## HOW TO COMPLETE THIS TASK
Whenever the word "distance" shows up in a line of the data, copy that line.

## SUPPLIED INFORMATION
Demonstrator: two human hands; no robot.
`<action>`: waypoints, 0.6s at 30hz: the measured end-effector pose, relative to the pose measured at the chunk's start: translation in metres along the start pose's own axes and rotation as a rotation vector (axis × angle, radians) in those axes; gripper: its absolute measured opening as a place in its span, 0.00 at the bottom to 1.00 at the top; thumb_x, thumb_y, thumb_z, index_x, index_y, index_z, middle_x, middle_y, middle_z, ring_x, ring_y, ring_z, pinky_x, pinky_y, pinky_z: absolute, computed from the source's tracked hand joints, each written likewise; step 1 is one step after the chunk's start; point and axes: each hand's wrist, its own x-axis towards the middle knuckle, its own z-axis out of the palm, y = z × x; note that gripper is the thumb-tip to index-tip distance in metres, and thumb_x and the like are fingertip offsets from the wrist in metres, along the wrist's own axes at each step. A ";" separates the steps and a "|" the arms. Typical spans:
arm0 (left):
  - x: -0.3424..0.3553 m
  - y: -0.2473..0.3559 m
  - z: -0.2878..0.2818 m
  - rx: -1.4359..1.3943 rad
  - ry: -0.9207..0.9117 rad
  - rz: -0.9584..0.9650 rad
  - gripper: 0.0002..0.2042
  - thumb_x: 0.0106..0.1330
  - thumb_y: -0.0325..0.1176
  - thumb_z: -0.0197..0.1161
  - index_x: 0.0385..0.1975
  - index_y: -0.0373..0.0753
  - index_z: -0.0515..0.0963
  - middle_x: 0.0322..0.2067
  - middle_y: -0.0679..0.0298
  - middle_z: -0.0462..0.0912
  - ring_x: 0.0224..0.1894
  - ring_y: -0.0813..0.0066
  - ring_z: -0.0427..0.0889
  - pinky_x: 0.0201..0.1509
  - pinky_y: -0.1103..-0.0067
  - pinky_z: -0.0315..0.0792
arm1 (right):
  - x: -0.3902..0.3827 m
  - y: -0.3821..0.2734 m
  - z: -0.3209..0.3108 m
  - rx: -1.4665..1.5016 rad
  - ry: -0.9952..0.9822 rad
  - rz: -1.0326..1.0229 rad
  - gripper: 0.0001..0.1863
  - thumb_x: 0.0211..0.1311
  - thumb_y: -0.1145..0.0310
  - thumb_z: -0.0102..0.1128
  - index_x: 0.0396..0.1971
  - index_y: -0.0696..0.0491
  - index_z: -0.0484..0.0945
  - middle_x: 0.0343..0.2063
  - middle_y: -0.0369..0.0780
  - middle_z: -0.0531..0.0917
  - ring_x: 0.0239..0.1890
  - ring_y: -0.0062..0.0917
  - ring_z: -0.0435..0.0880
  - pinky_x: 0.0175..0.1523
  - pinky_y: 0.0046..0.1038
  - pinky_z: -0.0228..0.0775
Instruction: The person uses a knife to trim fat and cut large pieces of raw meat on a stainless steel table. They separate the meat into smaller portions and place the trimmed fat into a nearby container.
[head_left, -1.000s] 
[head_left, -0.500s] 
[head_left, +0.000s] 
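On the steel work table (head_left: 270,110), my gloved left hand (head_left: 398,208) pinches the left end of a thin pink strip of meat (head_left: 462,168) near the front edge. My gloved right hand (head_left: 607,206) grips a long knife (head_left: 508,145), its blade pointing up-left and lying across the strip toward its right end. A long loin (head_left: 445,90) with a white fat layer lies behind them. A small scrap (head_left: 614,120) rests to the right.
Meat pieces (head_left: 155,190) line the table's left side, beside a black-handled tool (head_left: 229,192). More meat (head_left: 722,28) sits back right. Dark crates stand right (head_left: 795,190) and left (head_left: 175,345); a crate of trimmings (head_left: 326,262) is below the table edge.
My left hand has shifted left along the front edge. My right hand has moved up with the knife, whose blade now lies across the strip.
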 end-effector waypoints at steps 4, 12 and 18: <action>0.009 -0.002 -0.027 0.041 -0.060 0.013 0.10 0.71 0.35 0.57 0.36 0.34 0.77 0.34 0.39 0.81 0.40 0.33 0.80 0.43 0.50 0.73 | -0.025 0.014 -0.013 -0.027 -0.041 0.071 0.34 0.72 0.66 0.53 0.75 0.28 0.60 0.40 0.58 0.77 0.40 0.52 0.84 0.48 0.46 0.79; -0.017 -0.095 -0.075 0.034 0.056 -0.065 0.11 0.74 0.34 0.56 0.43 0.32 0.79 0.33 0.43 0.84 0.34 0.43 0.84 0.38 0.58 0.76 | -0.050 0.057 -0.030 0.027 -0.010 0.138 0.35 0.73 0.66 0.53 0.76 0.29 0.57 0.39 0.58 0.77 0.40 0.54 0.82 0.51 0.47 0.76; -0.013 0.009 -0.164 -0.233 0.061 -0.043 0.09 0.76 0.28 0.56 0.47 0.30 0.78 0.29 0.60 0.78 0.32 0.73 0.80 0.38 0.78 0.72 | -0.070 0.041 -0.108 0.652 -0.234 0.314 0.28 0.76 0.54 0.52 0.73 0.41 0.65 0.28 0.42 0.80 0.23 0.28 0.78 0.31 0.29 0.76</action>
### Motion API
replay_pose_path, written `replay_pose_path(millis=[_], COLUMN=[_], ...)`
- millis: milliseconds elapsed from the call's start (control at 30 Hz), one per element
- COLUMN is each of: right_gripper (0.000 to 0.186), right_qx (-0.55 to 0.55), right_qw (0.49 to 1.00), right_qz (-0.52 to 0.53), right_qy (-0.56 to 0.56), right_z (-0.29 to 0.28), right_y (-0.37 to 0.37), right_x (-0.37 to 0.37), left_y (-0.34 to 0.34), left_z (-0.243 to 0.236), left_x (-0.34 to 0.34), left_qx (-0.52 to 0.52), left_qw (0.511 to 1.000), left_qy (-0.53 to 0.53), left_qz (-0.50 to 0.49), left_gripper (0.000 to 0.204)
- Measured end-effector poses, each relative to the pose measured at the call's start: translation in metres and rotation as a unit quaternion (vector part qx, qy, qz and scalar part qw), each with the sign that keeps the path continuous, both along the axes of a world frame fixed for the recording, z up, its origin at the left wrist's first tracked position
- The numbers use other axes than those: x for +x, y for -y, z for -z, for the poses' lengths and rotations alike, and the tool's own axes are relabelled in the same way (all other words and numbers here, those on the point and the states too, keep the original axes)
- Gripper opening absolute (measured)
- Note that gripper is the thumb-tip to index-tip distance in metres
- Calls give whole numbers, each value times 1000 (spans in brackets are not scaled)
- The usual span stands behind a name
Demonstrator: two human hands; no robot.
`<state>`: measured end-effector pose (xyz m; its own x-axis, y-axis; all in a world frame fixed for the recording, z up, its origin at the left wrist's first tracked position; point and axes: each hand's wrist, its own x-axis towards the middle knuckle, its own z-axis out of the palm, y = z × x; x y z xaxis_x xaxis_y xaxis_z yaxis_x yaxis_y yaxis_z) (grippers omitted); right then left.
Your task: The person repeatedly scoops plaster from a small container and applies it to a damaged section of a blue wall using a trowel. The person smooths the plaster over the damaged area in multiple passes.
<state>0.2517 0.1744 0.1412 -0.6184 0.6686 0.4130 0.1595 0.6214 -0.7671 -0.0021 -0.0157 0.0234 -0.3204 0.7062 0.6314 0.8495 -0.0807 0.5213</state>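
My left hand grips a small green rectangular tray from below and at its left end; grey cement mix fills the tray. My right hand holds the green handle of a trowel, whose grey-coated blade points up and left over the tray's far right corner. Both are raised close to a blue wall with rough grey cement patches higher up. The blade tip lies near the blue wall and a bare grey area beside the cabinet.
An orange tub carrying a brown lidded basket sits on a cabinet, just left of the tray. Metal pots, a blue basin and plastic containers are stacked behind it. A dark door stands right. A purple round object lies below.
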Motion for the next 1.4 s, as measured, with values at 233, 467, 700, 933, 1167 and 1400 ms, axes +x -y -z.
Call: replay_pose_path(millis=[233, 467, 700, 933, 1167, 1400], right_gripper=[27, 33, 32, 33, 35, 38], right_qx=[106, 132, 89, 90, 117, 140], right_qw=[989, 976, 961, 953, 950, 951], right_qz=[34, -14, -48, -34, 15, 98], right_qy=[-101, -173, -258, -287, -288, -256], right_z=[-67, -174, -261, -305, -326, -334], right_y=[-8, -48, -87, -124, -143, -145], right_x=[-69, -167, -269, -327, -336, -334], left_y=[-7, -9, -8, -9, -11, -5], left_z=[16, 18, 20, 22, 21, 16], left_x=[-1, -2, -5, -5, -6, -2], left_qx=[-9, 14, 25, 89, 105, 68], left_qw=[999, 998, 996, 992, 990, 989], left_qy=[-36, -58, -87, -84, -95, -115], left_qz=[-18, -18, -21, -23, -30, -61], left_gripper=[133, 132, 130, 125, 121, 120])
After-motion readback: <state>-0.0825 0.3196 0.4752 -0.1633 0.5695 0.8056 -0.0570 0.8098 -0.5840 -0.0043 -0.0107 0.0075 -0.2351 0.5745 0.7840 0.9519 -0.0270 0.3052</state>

## EXERCISE SOLUTION
`<action>`: waypoints, 0.6s at 30hz: the measured end-effector pose, relative to the pose measured at the chunk's start: translation in metres along the start pose's own axes and rotation as a rotation vector (axis × angle, radians) in those axes; gripper: its absolute measured opening as a place in its span, 0.00 at the bottom to 1.00 at the top; thumb_x, thumb_y, thumb_z, index_x, index_y, index_z, middle_x, middle_y, middle_z, ring_x, ring_y, ring_z, pinky_x, pinky_y, pinky_z: absolute, computed from the source's tracked hand joints, each written likewise; step 1 is one step after the chunk's start; point and axes: each hand's wrist, its own x-axis towards the middle knuckle, its own z-axis out of the palm, y = z × x; note that gripper is the thumb-tip to index-tip distance in metres, and thumb_x and the like are fingertip offsets from the wrist in metres, along the wrist's own axes at each step. A ";" separates the steps and a "|" the arms. Typical spans:
- Note that gripper is the thumb-tip to index-tip distance in metres

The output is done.